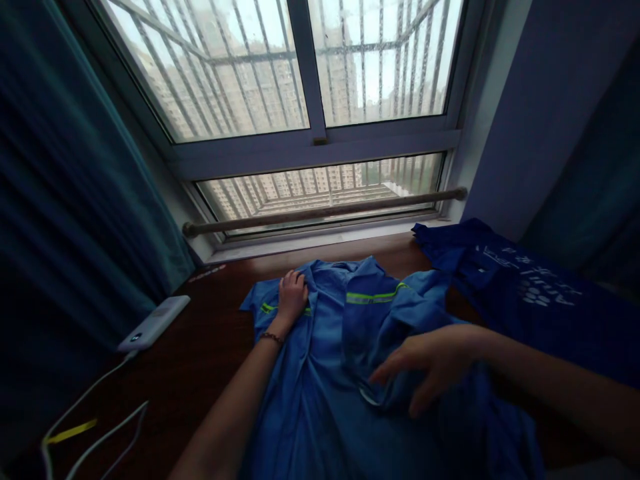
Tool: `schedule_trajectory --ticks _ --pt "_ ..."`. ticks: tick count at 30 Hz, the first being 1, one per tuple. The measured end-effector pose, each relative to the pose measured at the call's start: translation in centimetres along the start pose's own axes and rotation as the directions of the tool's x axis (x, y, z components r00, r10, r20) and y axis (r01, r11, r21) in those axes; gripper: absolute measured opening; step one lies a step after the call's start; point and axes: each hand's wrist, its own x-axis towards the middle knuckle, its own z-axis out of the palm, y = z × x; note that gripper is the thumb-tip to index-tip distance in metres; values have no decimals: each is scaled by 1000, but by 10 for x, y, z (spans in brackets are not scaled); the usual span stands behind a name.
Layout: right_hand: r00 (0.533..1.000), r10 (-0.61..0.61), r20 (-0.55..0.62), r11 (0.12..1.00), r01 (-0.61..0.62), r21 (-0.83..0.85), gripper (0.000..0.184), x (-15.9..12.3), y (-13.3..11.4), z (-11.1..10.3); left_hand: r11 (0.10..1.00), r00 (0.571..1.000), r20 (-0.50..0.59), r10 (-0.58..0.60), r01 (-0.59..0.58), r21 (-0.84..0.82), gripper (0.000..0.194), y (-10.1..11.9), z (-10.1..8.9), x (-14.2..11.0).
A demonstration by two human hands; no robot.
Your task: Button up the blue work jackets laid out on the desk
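Observation:
A blue work shirt (pixel 320 373) with yellow-green and silver reflective stripes lies spread out, its collar toward the window. My left hand (pixel 293 295) rests on the chest beside the collar, fingers laid over the fabric; a dark bead bracelet circles that wrist. Over the rumpled right half of the shirt is my right hand (pixel 425 363), its thumb and fingers apart and nothing seen between them. Whether its fingertips touch the cloth I cannot tell. The right front panel is bunched and folded near these fingers.
A darker blue garment (pixel 505 280) with white print lies at right on the brown wooden surface (pixel 210 360). To the left are a white power bank (pixel 155 323) with a white cable (pixel 90 393) and a yellow tie (pixel 73 431). A rail (pixel 325 212) crosses the window; curtains (pixel 75 167) hang beside it.

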Motion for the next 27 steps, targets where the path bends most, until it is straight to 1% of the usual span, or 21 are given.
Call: schedule_trajectory --ticks 1,2,3,4,6,8,9,10,11,13,15,16,17,19,21,22,23,24,25,26,27 --pt "1000 0 -9 997 0 -78 58 3 4 1 999 1000 3 16 -16 -39 30 0 0 -4" --pt "996 19 -90 992 -30 -125 51 6 14 -2 996 999 13 31 -30 -80 28 0 0 -9" --pt "977 53 -206 986 -83 -141 45 10 27 -10 992 999 30 41 -37 -118 28 0 2 -15" --pt "935 96 -342 978 -152 -141 39 14 41 -20 988 998 53 47 -39 -149 28 0 3 -20" --pt "787 184 -589 941 -314 -125 31 25 72 -45 983 994 103 46 -27 -183 28 0 6 -30" --pt "604 184 -776 866 -473 -163 30 42 99 -68 982 990 135 39 -13 -190 29 0 8 -35" --pt "535 161 -829 818 -542 -191 37 52 109 -76 982 989 141 37 -10 -191 30 0 8 -37" --pt "502 145 -853 772 -597 -219 49 62 118 -82 981 989 146 38 -10 -191 30 0 8 -37" --pt "499 143 -855 738 -629 -244 60 72 125 -87 981 988 150 40 -11 -191 30 0 7 -37" --pt "551 171 -817 712 -642 -284 71 90 134 -93 980 983 168 67 -34 -194 32 0 5 -36" --pt "590 186 -786 717 -628 -303 62 105 139 -101 978 975 194 107 -68 -198 36 0 4 -36" --pt "589 181 -787 714 -629 -306 53 110 139 -106 975 971 201 126 -84 -203 40 0 3 -36" --pt "578 178 -797 706 -639 -306 44 114 139 -114 973 970 199 140 -97 -211 45 0 3 -36" --pt "521 169 -836 674 -680 -288 31 118 136 -132 968 978 154 143 -106 -228 55 1 2 -36" --pt "439 146 -886 631 -731 -258 34 123 130 -147 966 991 73 113 -93 -240 63 2 1 -36" --pt "399 129 -908 613 -751 -243 38 127 126 -152 968 996 35 87 -76 -238 62 3 0 -37" --pt "364 105 -926 592 -771 -236 41 131 123 -153 972 998 6 57 -54 -228 58 4 -2 -37" --pt "345 78 -935 562 -790 -245 44 137 119 -149 977 999 -10 32 -34 -213 50 5 -4 -37" --pt "346 53 -937 526 -807 -268 46 143 115 -142 981 1000 -14 19 -22 -193 40 6 -6 -37" --pt "367 37 -929 489 -818 -304 46 149 110 -132 985 1000 -7 22 -23 -171 31 7 -8 -37" --pt "406 35 -913 454 -820 -348 45 154 106 -119 988 999 10 40 -38 -152 25 8 -10 -37"
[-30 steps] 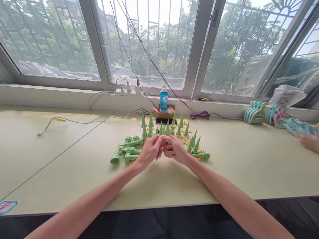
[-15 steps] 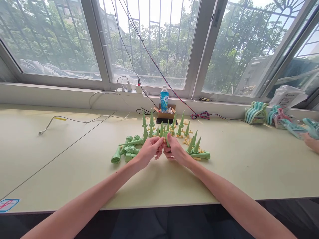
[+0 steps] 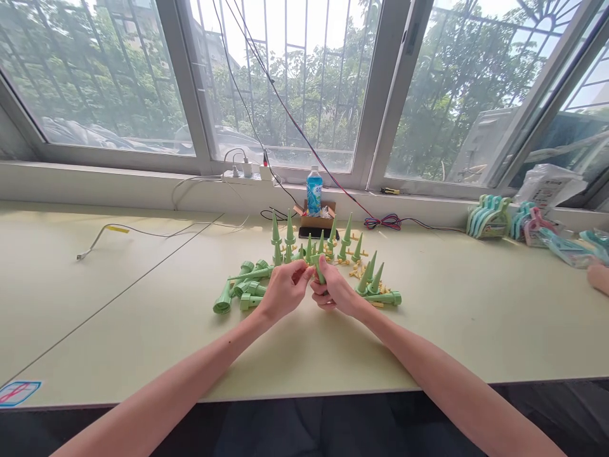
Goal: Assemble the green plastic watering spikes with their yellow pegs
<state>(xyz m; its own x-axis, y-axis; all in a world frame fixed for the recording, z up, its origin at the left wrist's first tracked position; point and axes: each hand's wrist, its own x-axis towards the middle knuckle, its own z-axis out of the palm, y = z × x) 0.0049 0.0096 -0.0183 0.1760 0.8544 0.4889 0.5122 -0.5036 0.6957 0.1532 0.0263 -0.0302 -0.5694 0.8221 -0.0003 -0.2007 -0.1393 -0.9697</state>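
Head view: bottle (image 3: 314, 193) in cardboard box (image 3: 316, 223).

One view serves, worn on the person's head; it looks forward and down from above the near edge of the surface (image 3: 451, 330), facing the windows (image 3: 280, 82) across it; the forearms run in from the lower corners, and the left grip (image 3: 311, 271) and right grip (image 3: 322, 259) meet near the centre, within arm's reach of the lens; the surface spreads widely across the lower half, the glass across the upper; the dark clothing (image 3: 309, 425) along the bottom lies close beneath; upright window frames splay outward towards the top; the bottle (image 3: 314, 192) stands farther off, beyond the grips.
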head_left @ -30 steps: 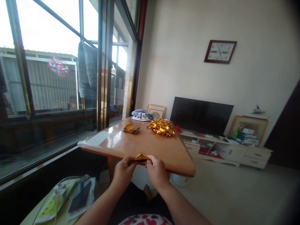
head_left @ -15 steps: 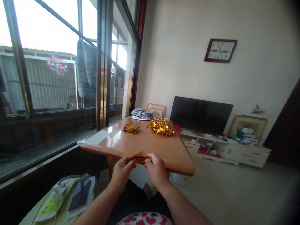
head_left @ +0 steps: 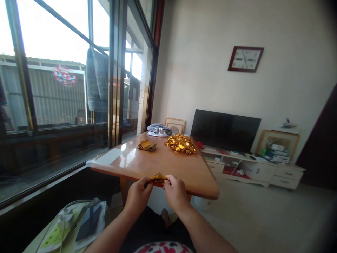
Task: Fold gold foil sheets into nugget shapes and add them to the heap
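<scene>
My left hand (head_left: 138, 194) and my right hand (head_left: 175, 191) are both pinched on a small folded piece of gold foil paper (head_left: 158, 180), held between them just over the near edge of the wooden table (head_left: 147, 163). The fingers of both hands are curled round the paper's ends. Farther back on the table lies a heap of folded gold pieces (head_left: 180, 143), and to its left a small stack of flat gold sheets (head_left: 146, 146).
A bundle of grey cloth (head_left: 159, 130) sits at the table's far end. A phone and papers (head_left: 86, 225) lie on a low surface at bottom left. A dark TV (head_left: 225, 130) stands on a white cabinet (head_left: 252, 168) at right. Large windows run along the left.
The gold paper's raised triangular point has been folded down into a smaller, more compact shape. Both hands stay in nearly the same place, pinched on it.
</scene>
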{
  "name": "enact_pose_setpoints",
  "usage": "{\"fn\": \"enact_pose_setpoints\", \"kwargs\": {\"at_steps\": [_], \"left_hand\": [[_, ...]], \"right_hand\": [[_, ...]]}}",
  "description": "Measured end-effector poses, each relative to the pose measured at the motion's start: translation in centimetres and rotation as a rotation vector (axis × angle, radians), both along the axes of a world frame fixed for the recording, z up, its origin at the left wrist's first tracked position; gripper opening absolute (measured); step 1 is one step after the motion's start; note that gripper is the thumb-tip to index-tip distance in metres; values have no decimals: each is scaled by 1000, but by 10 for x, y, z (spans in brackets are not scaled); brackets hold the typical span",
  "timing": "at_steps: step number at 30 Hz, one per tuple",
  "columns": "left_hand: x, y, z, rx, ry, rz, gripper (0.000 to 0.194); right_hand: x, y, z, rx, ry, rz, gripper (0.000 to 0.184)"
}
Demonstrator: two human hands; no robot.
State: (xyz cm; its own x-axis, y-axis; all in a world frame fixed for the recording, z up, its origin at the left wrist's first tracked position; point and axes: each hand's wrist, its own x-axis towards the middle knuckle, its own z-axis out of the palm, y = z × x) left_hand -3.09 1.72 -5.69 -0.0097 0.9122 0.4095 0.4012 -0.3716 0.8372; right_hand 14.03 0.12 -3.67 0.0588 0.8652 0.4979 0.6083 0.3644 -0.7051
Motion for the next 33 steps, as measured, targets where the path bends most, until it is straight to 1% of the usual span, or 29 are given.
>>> {"fn": "enact_pose_setpoints", "kwargs": {"at_steps": [3, 6, 9, 12, 14, 16, 19, 23, 27, 31, 33], "left_hand": [[1, 0, -1, 8, -8, -18, 23], [0, 2, -4, -27, -96, -10, 23], [1, 3, -5, -98, -261, -16, 27], [2, 1, -4, -188, -452, -68, 30], [4, 1, -4, -214, -521, -82, 31], [4, 1, -4, -209, -541, -70, 31], [5, 2, -4, -200, -512, -61, 31], [6, 3, -6, -221, -477, -81, 29], [5, 2, -7, -247, -491, -97, 28], [4, 0, 1, -272, -515, -88, 30], [3, -2, 6, -279, -501, -77, 35]], "right_hand": [[-1, -2, 1, 5, -3, 4, 27], [0, -2, 1, 8, 12, 21, 26], [1, 1, -3, 0, 45, 33, 27], [2, 5, -7, -25, 85, -1, 24], [3, 6, -8, -45, 91, -25, 21], [4, 5, -8, -56, 80, -32, 20], [4, 3, -7, -54, 58, -29, 23], [2, 2, -6, -68, 32, -42, 27], [1, 3, -7, -88, 15, -45, 28], [5, 5, -8, -83, 1, -68, 27], [8, 6, -8, -93, 22, -72, 26]]}}
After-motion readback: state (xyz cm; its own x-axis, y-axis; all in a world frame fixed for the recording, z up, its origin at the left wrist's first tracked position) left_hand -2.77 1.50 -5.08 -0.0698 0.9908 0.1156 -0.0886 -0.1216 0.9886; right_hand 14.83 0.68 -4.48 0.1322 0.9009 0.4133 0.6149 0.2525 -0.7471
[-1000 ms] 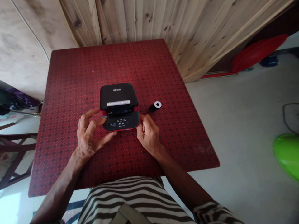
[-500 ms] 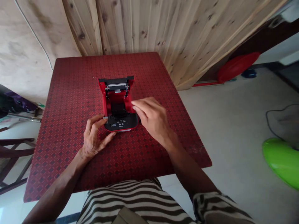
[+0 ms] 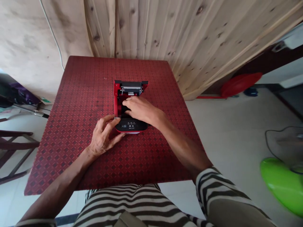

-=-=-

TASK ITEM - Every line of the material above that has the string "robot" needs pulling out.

ANSWER BELOW -
A demonstration by two human hands; no robot.
Demonstrator: two human hands; no robot.

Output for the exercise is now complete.